A new live fuel price comparison scheme, backed by a new monitoring body, is needed to ensure fair prices at UK filling stations, according to a new report by the Competition and Markets Authority (CMA) to the UK Government.

The CMA has conducted an in-depth study into the market, and found that increased supermarket fuel margins had led to drivers paying an extra 6p per litre for fuel.

The government has said it will implement the report’s recommendations.

The CMA explained that, at present, price information was only available at petrol stations, making it hard for drivers to compare prices and therefore weakening competition.

The proposed fuel finder open data scheme, which would require statutory backing, would require up-to-date pricing to be made available to drivers in an open and accessible format, either via third party apps such as mapping apps, or via a dedicated fuel finder app.

As for the new monitoring body, it would monitor prices and margins on an ongoing basis and recommend further action if competition continued to weaken in the market.

The CMA’s report found that between 2019 and 2022, average margins at supermarkets – generally the cheapest place to buy fuel – had increased by 6p per litre, while increased margins on diesel across all retailers had meant prices were 13p per litre too high between January and May this year.

The report also noted that motorway service stations – where around 75% of the customers are business drivers using fuel cars – were charging around 20p per litre more for petrol and 15p per litre more for diesel compared with other locations.

CMA chief executive Sarah Cardell said that competition in the market was not working as well as it should be, and that something needed to change swiftly to address this. 

She said: “Drivers buying fuel at supermarkets in 2022 have paid around 6p per litre more than they would have done otherwise, due to the four major supermarkets increasing their margins. 

“We need to reignite competition among fuel retailers and that means two things. It needs to be easier for drivers to compare up to date prices so retailers have to compete harder for their business. 

“This is why we are recommending the UK Government legislate for a new fuel finder scheme which would make it compulsory for retailers to make their prices available in real time. This would end the need to drive round and look at the prices displayed on the forecourt and would ideally enable live price data on sat-navs and map apps.

“Given the importance of this market to millions of people across the UK this needs to be backed by a new fuel monitor function that will hold the industry to account. As we transition to net zero, the case for ongoing monitoring of this critical market will grow even stronger, so we stand ready to work with the UK Government to implement these proposals as quickly as possible.”

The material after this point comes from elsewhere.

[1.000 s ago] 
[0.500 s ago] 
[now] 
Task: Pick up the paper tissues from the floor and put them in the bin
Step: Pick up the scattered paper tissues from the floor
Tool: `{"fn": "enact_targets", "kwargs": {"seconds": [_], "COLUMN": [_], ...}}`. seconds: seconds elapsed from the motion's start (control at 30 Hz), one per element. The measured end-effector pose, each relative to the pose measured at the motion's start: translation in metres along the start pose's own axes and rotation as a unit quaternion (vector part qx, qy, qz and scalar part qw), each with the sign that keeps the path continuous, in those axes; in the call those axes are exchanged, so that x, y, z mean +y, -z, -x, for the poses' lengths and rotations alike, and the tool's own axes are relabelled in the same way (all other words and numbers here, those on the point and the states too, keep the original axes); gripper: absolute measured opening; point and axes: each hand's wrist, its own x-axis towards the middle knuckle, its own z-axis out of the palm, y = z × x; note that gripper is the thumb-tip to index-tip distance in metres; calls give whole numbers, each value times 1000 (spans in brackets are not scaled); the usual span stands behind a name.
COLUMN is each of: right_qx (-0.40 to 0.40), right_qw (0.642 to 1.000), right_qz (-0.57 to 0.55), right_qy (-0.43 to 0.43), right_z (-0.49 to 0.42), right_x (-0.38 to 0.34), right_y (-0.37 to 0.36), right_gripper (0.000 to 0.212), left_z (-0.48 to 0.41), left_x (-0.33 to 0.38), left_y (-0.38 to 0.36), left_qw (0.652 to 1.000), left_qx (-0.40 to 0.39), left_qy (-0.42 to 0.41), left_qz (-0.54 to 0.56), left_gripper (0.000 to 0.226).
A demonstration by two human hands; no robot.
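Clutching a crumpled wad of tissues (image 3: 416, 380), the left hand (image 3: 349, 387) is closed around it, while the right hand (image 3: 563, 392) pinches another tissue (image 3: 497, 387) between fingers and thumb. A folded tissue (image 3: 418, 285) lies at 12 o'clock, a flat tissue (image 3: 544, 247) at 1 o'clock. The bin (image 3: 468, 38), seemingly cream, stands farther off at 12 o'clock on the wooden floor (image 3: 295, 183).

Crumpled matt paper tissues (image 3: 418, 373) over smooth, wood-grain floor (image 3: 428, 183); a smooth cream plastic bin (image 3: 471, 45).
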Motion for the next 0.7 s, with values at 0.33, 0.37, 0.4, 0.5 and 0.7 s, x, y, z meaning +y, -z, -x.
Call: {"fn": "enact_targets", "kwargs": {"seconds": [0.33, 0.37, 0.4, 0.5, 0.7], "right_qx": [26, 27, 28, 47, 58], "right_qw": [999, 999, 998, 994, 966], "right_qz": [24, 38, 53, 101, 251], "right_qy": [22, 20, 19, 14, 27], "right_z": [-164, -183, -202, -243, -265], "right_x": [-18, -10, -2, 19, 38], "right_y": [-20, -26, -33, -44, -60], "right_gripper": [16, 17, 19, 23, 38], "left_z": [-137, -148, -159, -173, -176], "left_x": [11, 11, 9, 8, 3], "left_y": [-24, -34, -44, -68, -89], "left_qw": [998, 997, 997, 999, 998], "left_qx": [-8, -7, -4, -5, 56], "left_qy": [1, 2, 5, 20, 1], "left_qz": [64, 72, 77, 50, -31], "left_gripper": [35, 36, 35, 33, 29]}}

The government’s Energy Security Secretary Grant Shapps said: “Some fuel retailers have been using motorists as cash cows – they jacked up their prices when fuel costs rocketed but failed to pass on savings now costs have fallen.

“Today I’m putting into action the CMA’s recommendations and standing by consumers – we’ll shine a light on rip-off retailers to drive down prices and make sure they’re held to account by putting into law new powers to increase transparency.”

RAC spokesman Simon Williams said: “This is a landmark day when it comes to fuel prices in the UK. The fact that drivers appear to have lost out to the tune of nearly £1bn as a result of increased retailer margins on fuel is nothing short of astounding in a cost-of-living crisis and confirms what we’ve been saying for many years that supermarkets haven’t been treating drivers fairly at the pumps.

“It’s all about action now and we’re extremely pleased to see the government has agreed to follow through with both of the CMA’s recommendations. 

“While forcing retailers to publish pump prices is a positive step for drivers, what’s of far more significance is the creation of a fuel monitor function within government which, we very much hope, actively monitors wholesale prices to ensure forecourts don’t overcharge when the cost they pay to buy fuel drops. Without this, we fear drivers will continue to get a raw deal.”

Williams said that data shared with the CMA by the RAC showed there had been several instances of ‘rocket and feather pricing’, with the cost of supermarket pump prices taking a long time to reflect falling wholesale prices, with supermarket prices on several occasions never falling far enough.

He continued: “This is even the case today with diesel prices as for more than three months the cost of buying diesel on the wholesale market has been less than petrol, yet it remains the case that drivers are still having to pay more for diesel than unleaded at the pumps. 

“At one point the average margin charged on diesel was 25p a litre which is more than three times the long-term margin of 7p. This shouldn’t be allowed to happen, particularly when the Treasury has reduced duty by 5p a litre.”

Williams cited Northern Ireland as a good example of a competitive fuel market, with retailers more closely reflecting movements on the wholesale market. 

He said: “While drivers can research the best price in their area via a useful online fuel checker, the main reason for lower prices is a greater number of forecourts there per driver and the fact that the big four supermarkets don’t have the same hold on fuel retailing as they do on this side of the Irish Sea. 

“The new fuel price monitor should look at price behaviour there to see if there are any lessons to be learned for the rest of the UK.”